I identified earlier that my EAP-referred clients, almost without exception, reached planned endings and use their allocated sessions. This phenomenon seems to be echoed in other research into workplace counselling outcomes. A study of the outcomes of six UK based EAP providers [iv] found a mean unplanned ending rates of 16% (declared) and 27% (estimated), respectively. It would seem, then, that just as I found in my own clients, that EAP-referred clients seem to remain engaged with greater frequency.
Finally, from your recording of the number of sessions that each of your clients attend, what did you find is your most commonly attended number of sessions? Is it, like me, one? Are you able to segment your clients further and determine any differences in session attendance, as I did between those clients that are EAP-referred and those that come via my website? What sense can you make of any differences?

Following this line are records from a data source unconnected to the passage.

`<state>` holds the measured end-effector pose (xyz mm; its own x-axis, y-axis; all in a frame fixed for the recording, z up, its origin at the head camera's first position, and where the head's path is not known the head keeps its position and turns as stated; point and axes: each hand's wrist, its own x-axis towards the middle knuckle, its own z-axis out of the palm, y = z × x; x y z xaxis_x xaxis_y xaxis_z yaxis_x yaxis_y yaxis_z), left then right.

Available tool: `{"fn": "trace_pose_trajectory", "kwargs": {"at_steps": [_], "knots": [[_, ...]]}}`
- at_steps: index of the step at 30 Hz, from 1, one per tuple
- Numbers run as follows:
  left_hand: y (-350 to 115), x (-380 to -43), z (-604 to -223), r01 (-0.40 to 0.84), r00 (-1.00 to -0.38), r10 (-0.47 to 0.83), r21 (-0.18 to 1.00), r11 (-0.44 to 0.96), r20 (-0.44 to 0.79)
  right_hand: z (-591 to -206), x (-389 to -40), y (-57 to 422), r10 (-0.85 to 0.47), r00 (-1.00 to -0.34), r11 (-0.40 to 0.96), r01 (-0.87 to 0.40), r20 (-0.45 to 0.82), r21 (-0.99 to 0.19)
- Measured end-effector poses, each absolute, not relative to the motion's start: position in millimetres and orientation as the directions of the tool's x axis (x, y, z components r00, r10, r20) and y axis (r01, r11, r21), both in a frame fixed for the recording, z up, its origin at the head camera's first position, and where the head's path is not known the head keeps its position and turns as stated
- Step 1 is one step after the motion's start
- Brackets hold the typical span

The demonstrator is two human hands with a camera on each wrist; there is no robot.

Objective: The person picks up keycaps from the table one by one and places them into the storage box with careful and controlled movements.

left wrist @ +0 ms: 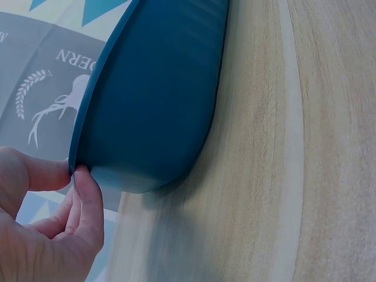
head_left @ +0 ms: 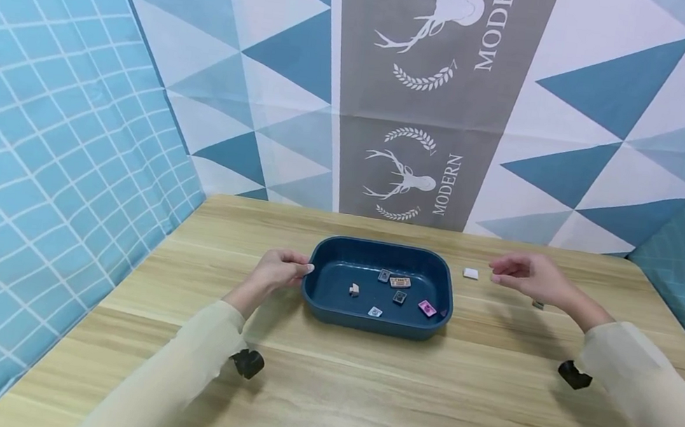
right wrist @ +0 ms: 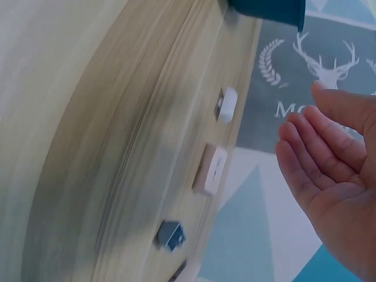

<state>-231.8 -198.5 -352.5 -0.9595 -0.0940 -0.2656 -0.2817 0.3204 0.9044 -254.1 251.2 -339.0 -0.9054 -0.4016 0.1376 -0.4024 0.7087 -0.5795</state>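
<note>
My left hand (head_left: 274, 270) pinches the left rim of a dark blue rectangular tray (head_left: 368, 323) between thumb and fingers. Inside the tray lie several small flat pieces, among them a pink one (head_left: 427, 308), an orange-beige one (head_left: 400, 283), a white one (head_left: 375, 311) and a dark one (head_left: 399, 297). To the right of the tray, my right hand (head_left: 532, 276) hovers over the table with loosely bent fingers and nothing between them. Nearest to it is a small white piece (right wrist: 227, 106). Beyond that sit a pale box-like piece (right wrist: 210, 169) and a blue-grey piece (right wrist: 170, 235).
The wood-grain table (head_left: 322, 394) ends at a patterned cloth wall (head_left: 292, 95) behind the tray. A blue tiled-pattern cloth (head_left: 28, 135) hangs on the left. Another small piece (head_left: 538, 304) shows partly beneath my right wrist.
</note>
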Motion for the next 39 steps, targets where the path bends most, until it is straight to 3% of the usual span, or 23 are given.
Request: {"fn": "trace_pose_trajectory", "kwargs": {"at_steps": [39], "knots": [[-197.4,-231.0,-351.2,-0.289,-0.957,-0.093,0.904,0.316,-0.273,-358.2,-255.5,313.9,-0.335,-0.935,0.844,-0.351,0.113,-0.405]]}}
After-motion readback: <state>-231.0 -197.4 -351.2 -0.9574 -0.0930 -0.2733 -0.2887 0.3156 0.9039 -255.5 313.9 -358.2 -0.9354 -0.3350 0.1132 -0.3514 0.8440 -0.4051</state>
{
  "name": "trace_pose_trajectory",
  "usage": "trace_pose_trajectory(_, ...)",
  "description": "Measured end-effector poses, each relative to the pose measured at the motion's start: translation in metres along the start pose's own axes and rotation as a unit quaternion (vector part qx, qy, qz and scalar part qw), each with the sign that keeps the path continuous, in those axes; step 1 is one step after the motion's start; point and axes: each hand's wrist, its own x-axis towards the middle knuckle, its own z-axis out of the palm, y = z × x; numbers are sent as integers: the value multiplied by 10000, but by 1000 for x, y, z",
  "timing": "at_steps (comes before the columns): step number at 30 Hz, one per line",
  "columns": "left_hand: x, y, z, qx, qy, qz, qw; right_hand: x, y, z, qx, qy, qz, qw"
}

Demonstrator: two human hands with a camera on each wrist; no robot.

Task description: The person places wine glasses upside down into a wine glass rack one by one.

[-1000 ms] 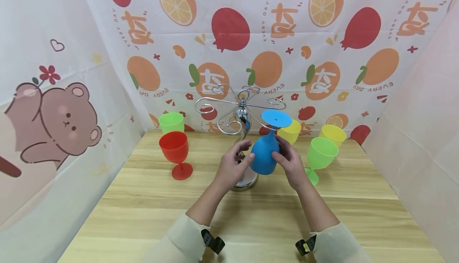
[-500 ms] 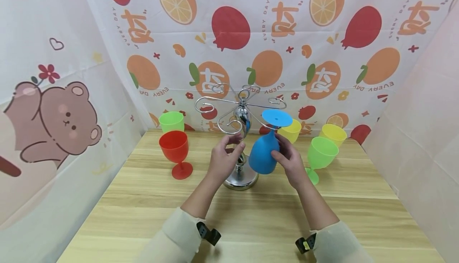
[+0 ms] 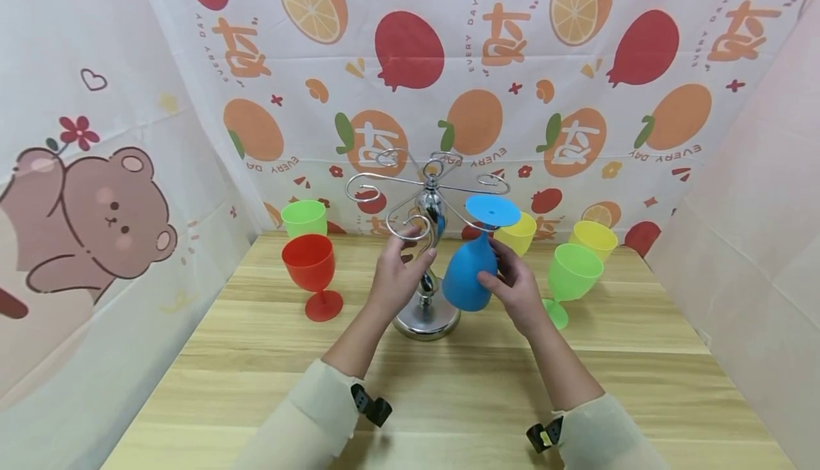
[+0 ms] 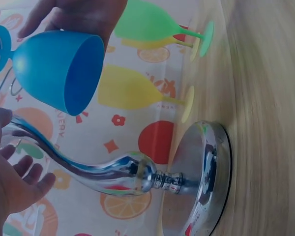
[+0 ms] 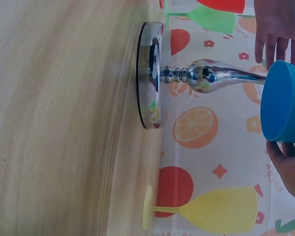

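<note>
A blue plastic goblet (image 3: 470, 276) is upside down at a front arm of the chrome rack (image 3: 430, 205), its round foot on top by the wire curl and its bowl below. My right hand (image 3: 520, 290) holds the bowl from the right, thumb in front and fingers behind. On the other side of the bowl, my left hand (image 3: 396, 276) is apart from the goblet, beside the rack's curved post, with loosely bent fingers and nothing gripped. Whether it touches the post or wire is unclear. In the left wrist view the goblet's mouth (image 4: 83, 73) faces the table.
Upright on the wooden table (image 3: 442, 413) at left are a red goblet (image 3: 310, 263) and a green goblet (image 3: 304, 218). To the right stand another green goblet (image 3: 575, 270) and two yellow ones, one yellow goblet (image 3: 594, 238) farther right. Printed cloth (image 3: 410, 121) walls the back and sides.
My left hand has let go of the blue goblet's bowl and moved left, beside the rack's post. My right hand stays on the goblet, which has barely shifted.
</note>
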Motion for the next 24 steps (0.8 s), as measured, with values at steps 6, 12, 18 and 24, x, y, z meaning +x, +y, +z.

How am I doing? Assessing relative performance using benchmarking
Benchmarking is simply the assessment of relative performance, using a standard performance indicator. Performance indicators in psychological therapy include waiting times, risk assessment, ending types and improvement rates. Once you know your own baseline for an indicator, such as unplanned ending rates, you can use comparative or benchmark data to get a sense of the answer to the question ‘How am I doing?’
The data for unplanned endings for primary care and EAP’s I mentioned earlier and in the last blog can be used as benchmarks against which you can compare your data. I’ve drawn together the declared and estimated unplanned ending data for both into the table below. The chances are that the data you’ll choose for comparison will be the data which puts your own performance in the best light. While that’s human nature, please try to be honest with yourself!
If you’ve been through the process of estimating your ending rates outlined above, you’ll have an ending type for every client you agreed to do therapy with that has now finished. That’s as good as you can get, and it’s much better than most of the services that contributed their data to help build the benchmarks you can see above. While they aren’t perfect, however, they are a start.
In the example above we’ve been talking about external benchmarking. In other words, comparing your data to an external reference source. Below is an example of internal benchmarking. The data is drawn from my own service at the RCN, and compares a range of indicators, including unplanned endings, across three time points. You can see how, over a period of three years, we were able to reduce our rate of unplanned endings from 31% to 16%. Without that first figure of 31%, however, we would never have had a baseline upon which we could attempt to improve. You can benchmark your own ending rates year on year, or if see a sufficient volume of clients, perhaps quarter by quarter.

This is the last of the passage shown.